No tengo nada contra las ideologías inherentes al discurso político, que lejos están de extinguirse. Pero cuidado con el proceso de hiperideologización, porque genera hastío social y, sobre todo, la exclusión de quienes se cansan de semejante intencionalidad ideológica sin resultados concretos en términos de políticas públicas. Esta solidificación hiperideológica, casi siempre, se sustenta en un valor que —casualmente— anda cerca del tercio de la población y que está dispuesta —como espejo— a defender todo. A bancar todo. ¿La responsabilidad de rendir cuentas de un gobierno en esta circunstancia? Andá a buscarla, campeón, si la encontrás.

Y en los casos no hay satisfacción, ¿con qué se suple? ¿Cómo se afianza un gobierno en este tipo de escenarios? Con ideología y con sus fieles.

Electoralmente, vale la pena destacar que el aglutinamiento ideológico aporta efectividad, dado que el resultado electoral explica que muchos ciudadanos voten a estos gobiernos aunque tengan mala imagen. Con Trump pasó en el primer intento de reelección, al igual que con el intento de reelección de Jair Bolsonaro en Brasil. Ambos obtuvieron más votos que quienes tenían mejor imagen positiva que ellos. Con este argumento, bien vale a futuro analizar el peso del voto asociado al desempeño gubernamental, también llamado voto retrospectivo.

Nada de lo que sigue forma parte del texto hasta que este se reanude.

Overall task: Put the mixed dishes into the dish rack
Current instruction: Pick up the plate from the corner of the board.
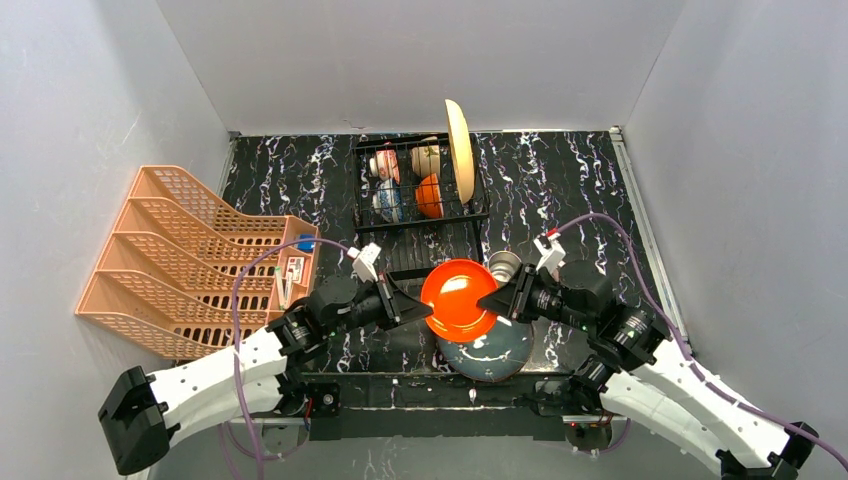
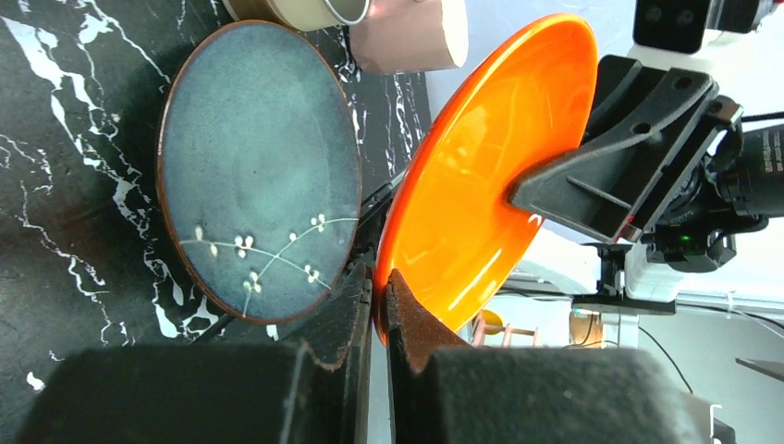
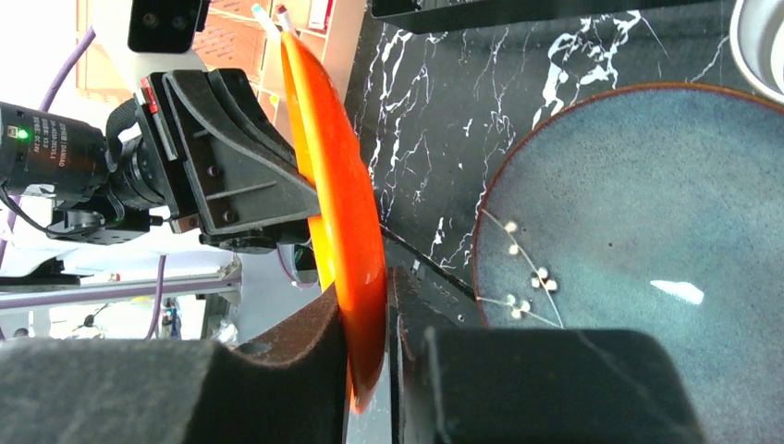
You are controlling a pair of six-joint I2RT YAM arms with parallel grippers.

4. Contrastar, exagerar, inundar, herir

Dentro del estilo está el contraste total. Un contraste contraidentitario. Muchas identidades ideológicas se definen, no por lo que uno es o representa, sino por lo que no es o no quiere ser. Sus líderes irrumpen como cauces del descontento, que es, en gran parte, lo que sucede con los gobiernos ultraradicales en la actualidad. Lejos de gestionar expectativas ciudadanas en el largo plazo, las aceleran, las exageran sin filtro, sin límites, construyendo hipérboles de todo lo que se comunica. “Ayúdenme ustedes, que son el progreso humano encarnado, a hacer de la Argentina la nueva Roma del siglo XXI”, pronunciaba el presidente argentino, en mayo de 2024, en un discurso en el Foro del Instituto Milken en Estados Unidos.

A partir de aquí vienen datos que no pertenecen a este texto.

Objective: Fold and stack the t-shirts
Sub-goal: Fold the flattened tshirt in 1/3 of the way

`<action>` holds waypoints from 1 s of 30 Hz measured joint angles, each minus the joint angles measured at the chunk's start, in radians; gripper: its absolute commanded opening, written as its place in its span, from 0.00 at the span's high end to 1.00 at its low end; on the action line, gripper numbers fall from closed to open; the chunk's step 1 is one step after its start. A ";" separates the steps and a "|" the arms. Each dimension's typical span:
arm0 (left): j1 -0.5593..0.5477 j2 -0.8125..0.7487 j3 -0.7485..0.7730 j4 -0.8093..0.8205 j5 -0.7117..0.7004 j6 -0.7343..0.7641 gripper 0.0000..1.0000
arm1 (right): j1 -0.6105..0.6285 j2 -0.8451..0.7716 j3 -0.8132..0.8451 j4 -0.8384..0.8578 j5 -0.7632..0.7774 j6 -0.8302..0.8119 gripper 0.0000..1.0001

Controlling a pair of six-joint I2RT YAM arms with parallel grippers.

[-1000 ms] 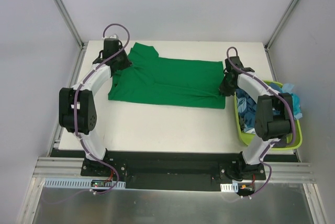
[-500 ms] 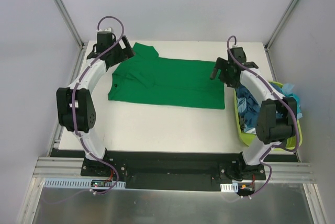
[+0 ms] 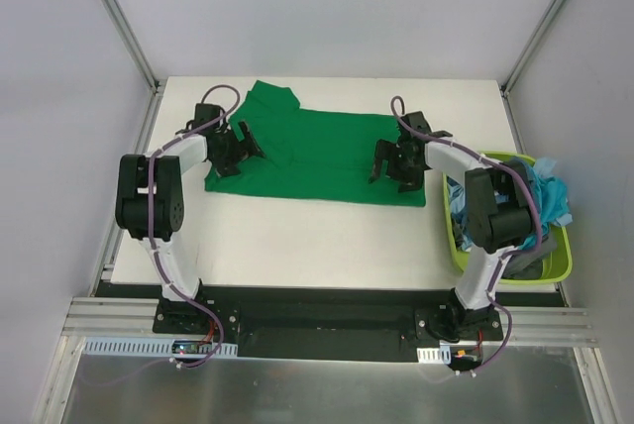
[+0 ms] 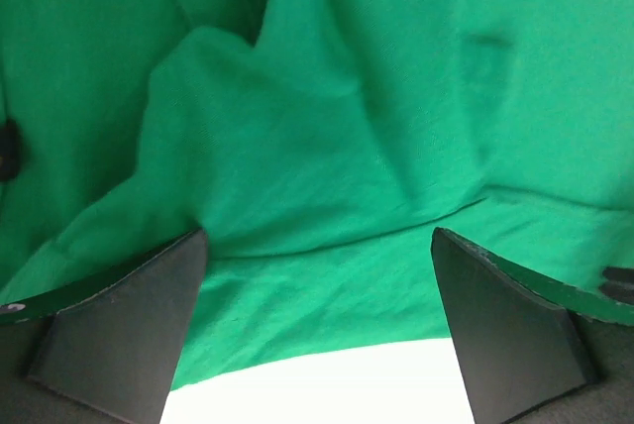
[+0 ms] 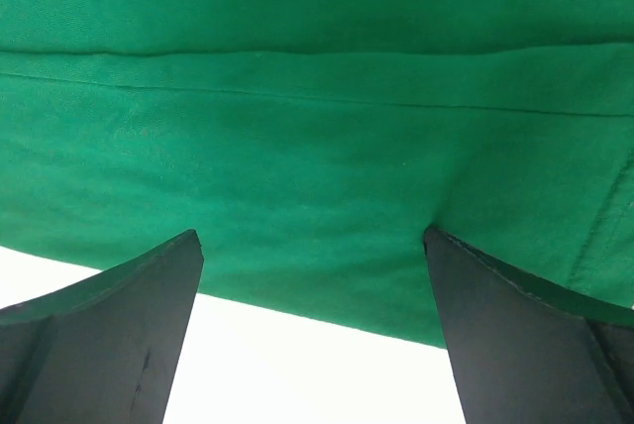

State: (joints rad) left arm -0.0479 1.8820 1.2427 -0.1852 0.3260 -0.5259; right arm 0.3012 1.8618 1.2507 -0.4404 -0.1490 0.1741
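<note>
T-shirt, plain bright green soft cloth (image 3: 317,152), spread flat left of the lime-green plastic basket (image 3: 550,277); light, limp, probably prone to sag, best pinched at its near hem; left gripper (image 4: 317,238) and right gripper (image 5: 312,236) both gape empty.

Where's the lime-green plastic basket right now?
Top external view: the lime-green plastic basket sits at the white table's right edge, just right of the spread bright green cloth t-shirt, with blue and turquoise shirts piled inside.
</note>
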 measured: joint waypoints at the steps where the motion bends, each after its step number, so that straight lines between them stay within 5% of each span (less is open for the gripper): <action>1: 0.006 0.000 -0.024 -0.003 0.002 -0.006 0.01 | -0.002 0.005 -0.001 0.000 -0.002 0.001 0.04; 7: 0.025 -0.149 -0.233 0.049 0.006 -0.074 0.01 | 0.003 -0.060 -0.101 0.077 -0.021 0.005 0.04; 16: 0.023 -0.568 -0.616 -0.026 -0.110 -0.177 0.01 | 0.088 -0.335 -0.420 0.138 -0.025 0.032 0.04; 22: 0.021 -0.764 -0.716 -0.161 -0.179 -0.216 0.01 | 0.151 -0.520 -0.578 0.121 -0.047 0.067 0.04; 30: -0.005 -0.903 -0.690 -0.282 -0.243 -0.242 0.01 | 0.153 -0.618 -0.574 0.058 -0.029 0.065 0.04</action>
State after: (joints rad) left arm -0.0532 0.9794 0.5526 -0.4671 0.0834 -0.7681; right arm 0.4538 1.2438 0.6769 -0.3828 -0.1776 0.2390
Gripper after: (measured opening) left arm 0.990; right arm 0.965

Son siempre promesa, siempre espectacularidad. De acuerdo con Steve Bannon, el ideólogo de Trump, cuando aparecen los escándalos o las críticas de tanto jugar al límite, hay una idea que se manifiesta: inundar el piso. Esto es: saturar la agenda, mezclar los temas, confundir. Dejar a todo el mundo pasmado por lo no esperable o predecible, aun por lo absurdo. Transitan el terreno de “lo increíble”, lo que sus seguidores validan como autenticidad. Esto es mitad materia prima y mitad contexto para inundar el piso con fake news. Inundar lo verdadero con lo ficcional. Y aparece, además, algo que exacerba y quita la capacidad racional de distinguir: el discurso de la incivilidad, que comienza con la descortesía y el insulto, y termina en la humillación, la estigmatización del otro o, peor aún, la negación identitaria del distinto.

Cuidado con el proceso de hiperideologización, porque genera hastío social y, sobre todo, la exclusión de quienes se cansan de semejante intencionalidad ideológica sin resultados concretos en términos de políticas públicas.

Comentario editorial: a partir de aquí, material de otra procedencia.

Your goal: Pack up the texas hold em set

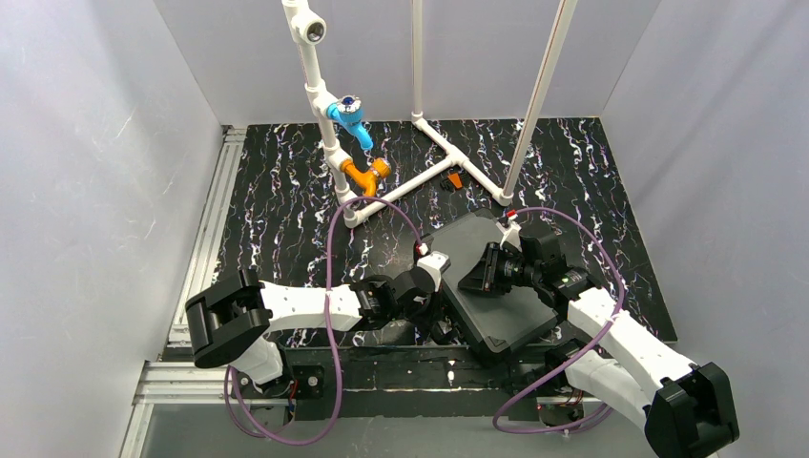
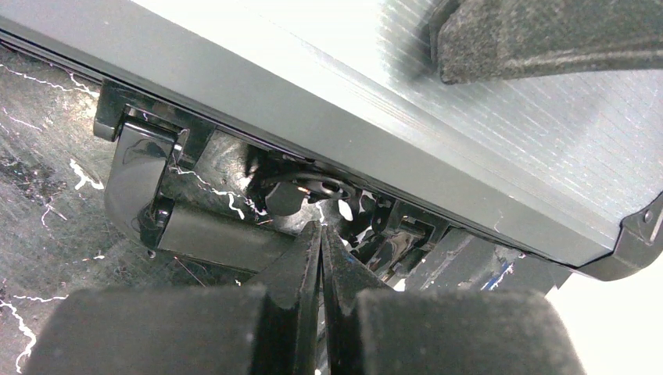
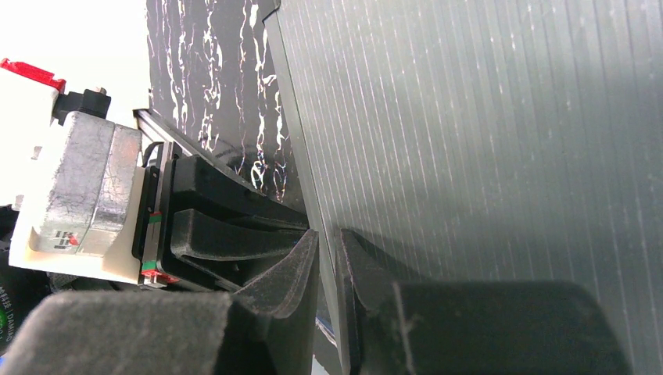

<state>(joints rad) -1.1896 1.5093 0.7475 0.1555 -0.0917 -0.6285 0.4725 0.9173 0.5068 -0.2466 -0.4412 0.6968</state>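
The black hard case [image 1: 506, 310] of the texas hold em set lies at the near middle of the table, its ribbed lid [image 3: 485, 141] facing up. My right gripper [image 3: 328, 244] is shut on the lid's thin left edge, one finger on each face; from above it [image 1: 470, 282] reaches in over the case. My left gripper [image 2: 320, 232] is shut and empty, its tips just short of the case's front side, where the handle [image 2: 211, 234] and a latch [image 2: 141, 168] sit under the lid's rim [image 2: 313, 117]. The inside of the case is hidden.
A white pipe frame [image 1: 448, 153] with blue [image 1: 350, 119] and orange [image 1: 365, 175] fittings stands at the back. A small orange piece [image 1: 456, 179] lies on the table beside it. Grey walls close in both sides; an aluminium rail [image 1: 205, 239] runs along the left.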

Estos dos elementos tienen una característica en común muy interesante: tanto la búsqueda de inundar el piso como la incivilidad discursiva necesitan todos los días de la mayor cantidad de temas posible. Porque se amortizan, se rutinizan y pierden atención pública. Y cada día pareciera que no dejamos de sorprendernos de cuán grave puede ser para todos, menos para aquellos que se reflejan en el espejo.